Я уже упоминал, что речь шла о колебаниях Бойля в употреблении выражений «давление» и «упругость воздуха». Он не совсем правильно употреблял их, но это объясняется серьезными причинами. Он опирался на гидростатическую модель. Гидростатическая модель имеет дело с несжимаемой жидкостью. Воздух не является несжимаемой жидкостью. Поэтому то, что в одном случае можно получить посредством давления, в другом случае можно получить посредством сжатия. Однако он колебался между этими двумя способами… Они не являются несовместимыми, это просто два разных способа говорить об одном и том же.

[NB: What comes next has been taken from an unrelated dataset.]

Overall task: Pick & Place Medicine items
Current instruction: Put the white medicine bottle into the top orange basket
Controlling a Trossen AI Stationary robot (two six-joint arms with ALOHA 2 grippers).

Опять-таки авторы утверждают, что невозможно доказать, что объяснения барометра, говорящие о проникновении тонкого флюида в верхний конец пробирки, а мы действительно не можем показать, что это неверно, были отсталыми. Конечно, мы не можем доказать их ошибочность, но Шейпин и Шеффер не замечают их громадной объяснительной силы, стимулирующей прямой эксперимент на горе Пюи де Дом и многое другое. Поэтому существовала очень рациональная причина перейти от одного из этих способов к другому независимо оттого, верили вы в существование пустоты или нет. Подобные аргументы и выводы мне не нравятся.
Как я уже говорил вам, Костас, во всем этом меня в основном беспокоит, что студенты, специализирующиеся по истории науки, сами становятся поверхностными. Я говорил об этом Нортону, и он посоветовал мне прочитать «Левиафан и воздушный насос». Это чрезвычайно интересная и полезная книга.
Не ученость вызывает во мне беспокойство. Нортон, который сам был физиком, понял, что я прав, и поговорил об этом со своими студентами. Потом он сказал мне, что ни один из студентов не увидел в этом чего-то важного. Именно это меня беспокоит. Я не считаю, что все, кроме меня, ошибаются. Я говорил вам, что термин «общение» представляется мне вполне приемлемым, за исключением случаев, когда, скажем, говорят об «общении с природой». Ясно, что здесь он употреблен метафорически, хотя во многих других случаях может быть употреблен буквально. Но вы ничего ценного не скажете о науке, если не будете учитывать роль природы. Некоторые люди утверждают, что без этого можно обойтись… Я не читал последнюю книгу Пикеринга «Искажение практики» [245].
В. К и н д и: Что вы можете сказать о группе Штегмюллера?
Т. К у н: Мне трудно что-либо сказать об этом, я имел дело в основном со Снидом. С его работой я познакомился благодаря Штегмюллеру. Я уже говорил Аристиду, что искал его работу, и Штегмюллер прислал мне оттиск журнала. Потом прислал свою работу «Структура и развитие теорий» [246]с прекрасной надписью и письмо, где характеризовал себя как последователя Карнапа, который постепенно становится сторонником Куна. Я начал смотреть эту книгу и понял, что мне еще нужно научиться читать ее. Это было на немецком языке, там была сплошная теория множеств, а я не знал теории множеств и не понимал, как некая функция может быть представлена в этой теории. Я все еще не разбираюсь в теории моделей и недостаточно хорошо владею немецким языком. Однако я понял, что должен прочитать эту книгу. Это заняло у меня два или три года. Я продвигался шаг за шагом, проникая в ее содержание. Это было замечательно! С одним только я не могу согласиться – с редукционистским тезисом, который в принципе равнозначен тезису одноязычия.
Мне кажется мнение Штегмюллера о парадигмах гораздо ближе моему представлению о них, нежели высказывания других философов. Он рассматривает парадигмы как примеры и выражает точку зрения, что у вас нет структуры до тех пор, пока вы не включили в нее хотя бы несколько примеров. Все это чрезвычайно важно, и, кроме того, там были идеи, к которым я пришел позже. Мне кажется, без знакомства с работами Снида – Штегмюллера я никогда бы не написал статью о значении примеров в обучении. Думаю, это первоклассные работы. Они оказали на меня несомненное влияние, и я скажу об этом в своей книге. Я говорил Сниду, что вряд ли он пришел к своим результатам благодаря мне, а он ответил: «Нет, нет, я читал ваши работы!»